Jan 242017

In 2013 I undertook the endeavour to revisit some of the topics from my first book, “Enterprise Systems Backup and Recovery: A Corporate Insurance Policy”, and expand it based on the changes that had happened in the industry since the publication of the original in 2008.

A lot had happened since that time. At the point I was writing my first book, deduplication was an emerging trend, but tape was still entrenched in the datacentre. While backup to disk was an increasingly common scenario, it was (for the most part) mainly used as a staging activity (“disk to disk to tape”), and backup to disk use was either dumb filesystems or Virtual Tape Libraries (VTL).

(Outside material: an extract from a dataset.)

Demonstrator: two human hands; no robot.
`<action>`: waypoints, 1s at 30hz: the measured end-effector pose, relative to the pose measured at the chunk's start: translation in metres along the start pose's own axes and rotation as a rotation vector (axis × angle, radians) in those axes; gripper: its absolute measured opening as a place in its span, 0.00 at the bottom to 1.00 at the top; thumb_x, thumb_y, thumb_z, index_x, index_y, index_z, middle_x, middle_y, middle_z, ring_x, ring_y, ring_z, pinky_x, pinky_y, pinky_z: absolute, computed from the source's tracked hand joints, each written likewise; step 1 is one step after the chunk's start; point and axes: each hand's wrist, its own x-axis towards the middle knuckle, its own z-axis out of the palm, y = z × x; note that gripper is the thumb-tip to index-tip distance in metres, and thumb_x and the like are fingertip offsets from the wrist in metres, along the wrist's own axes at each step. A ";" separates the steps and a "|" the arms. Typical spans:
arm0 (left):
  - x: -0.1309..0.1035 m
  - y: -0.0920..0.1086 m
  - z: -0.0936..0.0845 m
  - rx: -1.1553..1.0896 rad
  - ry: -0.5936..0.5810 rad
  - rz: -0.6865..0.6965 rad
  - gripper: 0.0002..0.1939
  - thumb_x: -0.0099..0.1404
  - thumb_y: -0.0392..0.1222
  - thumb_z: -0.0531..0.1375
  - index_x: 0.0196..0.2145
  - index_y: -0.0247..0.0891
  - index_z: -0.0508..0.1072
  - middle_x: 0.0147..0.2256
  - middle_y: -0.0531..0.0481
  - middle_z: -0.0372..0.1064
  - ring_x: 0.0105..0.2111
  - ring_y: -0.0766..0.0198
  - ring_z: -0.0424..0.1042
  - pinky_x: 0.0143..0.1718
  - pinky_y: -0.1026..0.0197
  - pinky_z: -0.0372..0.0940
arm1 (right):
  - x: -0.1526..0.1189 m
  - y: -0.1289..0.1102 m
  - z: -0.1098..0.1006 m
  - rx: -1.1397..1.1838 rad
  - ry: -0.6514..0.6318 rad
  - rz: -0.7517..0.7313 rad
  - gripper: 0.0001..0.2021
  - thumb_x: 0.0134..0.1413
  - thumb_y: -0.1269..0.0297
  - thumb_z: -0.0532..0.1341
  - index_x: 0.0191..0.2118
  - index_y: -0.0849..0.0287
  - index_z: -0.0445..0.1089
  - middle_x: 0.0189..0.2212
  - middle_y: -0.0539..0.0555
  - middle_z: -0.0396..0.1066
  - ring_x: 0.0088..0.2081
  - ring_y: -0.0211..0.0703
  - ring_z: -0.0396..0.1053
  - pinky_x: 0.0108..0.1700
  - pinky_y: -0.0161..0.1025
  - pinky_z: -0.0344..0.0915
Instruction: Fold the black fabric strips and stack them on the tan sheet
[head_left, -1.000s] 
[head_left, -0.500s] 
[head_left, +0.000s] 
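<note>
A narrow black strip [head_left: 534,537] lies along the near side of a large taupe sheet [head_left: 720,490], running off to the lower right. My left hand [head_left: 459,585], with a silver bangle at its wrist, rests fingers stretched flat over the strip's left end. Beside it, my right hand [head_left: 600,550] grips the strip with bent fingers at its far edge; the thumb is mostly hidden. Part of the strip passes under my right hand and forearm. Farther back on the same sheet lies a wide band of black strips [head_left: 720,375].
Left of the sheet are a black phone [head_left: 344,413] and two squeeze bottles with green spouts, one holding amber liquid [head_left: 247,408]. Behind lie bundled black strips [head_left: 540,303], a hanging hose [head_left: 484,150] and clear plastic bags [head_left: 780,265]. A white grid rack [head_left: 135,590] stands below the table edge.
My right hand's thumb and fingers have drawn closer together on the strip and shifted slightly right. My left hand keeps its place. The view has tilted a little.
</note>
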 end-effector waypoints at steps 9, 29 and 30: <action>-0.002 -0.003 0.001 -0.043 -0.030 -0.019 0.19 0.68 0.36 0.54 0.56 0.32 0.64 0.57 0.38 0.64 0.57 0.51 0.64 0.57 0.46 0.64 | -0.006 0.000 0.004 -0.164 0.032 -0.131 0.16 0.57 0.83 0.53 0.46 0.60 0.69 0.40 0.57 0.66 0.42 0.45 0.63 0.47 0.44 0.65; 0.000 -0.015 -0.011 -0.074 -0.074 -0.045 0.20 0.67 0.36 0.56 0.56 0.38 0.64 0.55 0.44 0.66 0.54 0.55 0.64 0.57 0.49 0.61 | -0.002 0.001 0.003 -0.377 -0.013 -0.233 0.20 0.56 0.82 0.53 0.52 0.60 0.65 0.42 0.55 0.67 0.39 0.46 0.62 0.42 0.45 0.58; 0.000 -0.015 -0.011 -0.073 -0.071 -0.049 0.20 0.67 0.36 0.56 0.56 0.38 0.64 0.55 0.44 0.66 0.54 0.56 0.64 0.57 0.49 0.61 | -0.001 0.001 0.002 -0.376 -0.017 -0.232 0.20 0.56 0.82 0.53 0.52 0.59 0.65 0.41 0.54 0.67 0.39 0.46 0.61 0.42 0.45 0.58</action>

The Cloud, seemingly ubiquitous now, was still emerging. Many (myself included) struggled to see how the Cloud was any different from outsourcing with a bit of someone else’s hardware thrown in. Now, core tenets of Cloud computing that made it so popular (e.g., agility and scaleability) have been well and truly adopted as essential tenets of the modern datacentre, as well. Indeed, for on-premises IT to compete against Cloud, on-premises IT has increasingly focused on delivering a private-Cloud or hybrid-Cloud experience to their businesses.

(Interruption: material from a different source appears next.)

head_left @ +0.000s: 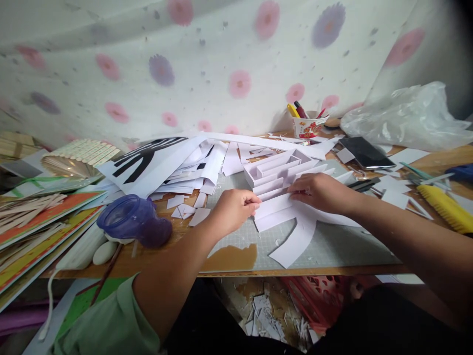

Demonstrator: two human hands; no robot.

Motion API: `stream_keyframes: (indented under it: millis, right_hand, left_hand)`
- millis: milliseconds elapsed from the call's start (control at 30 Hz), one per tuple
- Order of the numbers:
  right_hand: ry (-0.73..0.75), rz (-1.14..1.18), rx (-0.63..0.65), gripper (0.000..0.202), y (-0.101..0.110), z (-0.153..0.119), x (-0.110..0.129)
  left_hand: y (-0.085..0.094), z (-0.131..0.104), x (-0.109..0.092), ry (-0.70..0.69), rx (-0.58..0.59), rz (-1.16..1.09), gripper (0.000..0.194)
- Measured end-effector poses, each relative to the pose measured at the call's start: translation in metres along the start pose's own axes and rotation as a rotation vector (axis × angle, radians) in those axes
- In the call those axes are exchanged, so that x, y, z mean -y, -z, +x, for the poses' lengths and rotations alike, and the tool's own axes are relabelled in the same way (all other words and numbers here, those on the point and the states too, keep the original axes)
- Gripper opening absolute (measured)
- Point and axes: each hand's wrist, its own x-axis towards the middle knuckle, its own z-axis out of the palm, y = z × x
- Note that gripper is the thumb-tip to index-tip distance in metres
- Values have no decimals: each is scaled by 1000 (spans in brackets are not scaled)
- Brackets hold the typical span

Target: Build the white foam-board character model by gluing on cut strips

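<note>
A white cut-paper structure (291, 256) with upright strip walls lies on a grey cutting mat (325, 251). Its back part forms narrow, box-like channels, and flat curved legs spread at the front. My left hand (236, 209) is closed, thumb and fingertips pinching the left end of an upright white paper strip (273, 194). On the same strip, further right, the fingers of my right hand (320, 191) are closed around its edge. My right fingertips are partly hidden behind the paper and the hand itself.
Left of the mat stands a purple jar (148, 224). Behind it are paper sheets with black shapes (144, 158) and scraps. At the right lie a black phone (366, 152), a yellow brush (445, 207) and a plastic bag (410, 116). A paper cup (308, 127) holds pens.
</note>
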Motion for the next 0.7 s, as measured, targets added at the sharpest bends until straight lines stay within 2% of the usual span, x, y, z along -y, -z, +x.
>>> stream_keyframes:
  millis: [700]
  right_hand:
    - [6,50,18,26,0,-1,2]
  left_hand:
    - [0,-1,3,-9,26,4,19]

When I started as a Unix System Administrator in 1996, at least in Australia, SANs were relatively new. In fact, I remember around 1998 or 1999 having a couple of sales executives from this company called EMC come in to talk about their Symmetrix arrays. At the time the datacentre I worked in was mostly DAS with a little JBOD and just the start of very, very basic SANs.

When I was writing my first book the pinnacle of storage performance was the 15,000 RPM drive, and flash memory storage was something you (primarily) used in digital cameras only, with storage capacities measured in the hundreds of megabytes more than gigabytes (or now, terabytes).

When the first book was published, x86 virtualisation was well and truly growing into the datacentre, but traditional Unix platforms were still heavily used. Their decline and fall started when Oracle acquired Sun and killed low-cost Unix, with Linux and Windows gaining the ascendency – with virtualisation a significant driving force by adding an economy of scale that couldn’t be found in the old model. (Ironically, it had been found in an older model – the mainframe. Guess what folks, mainframe won.)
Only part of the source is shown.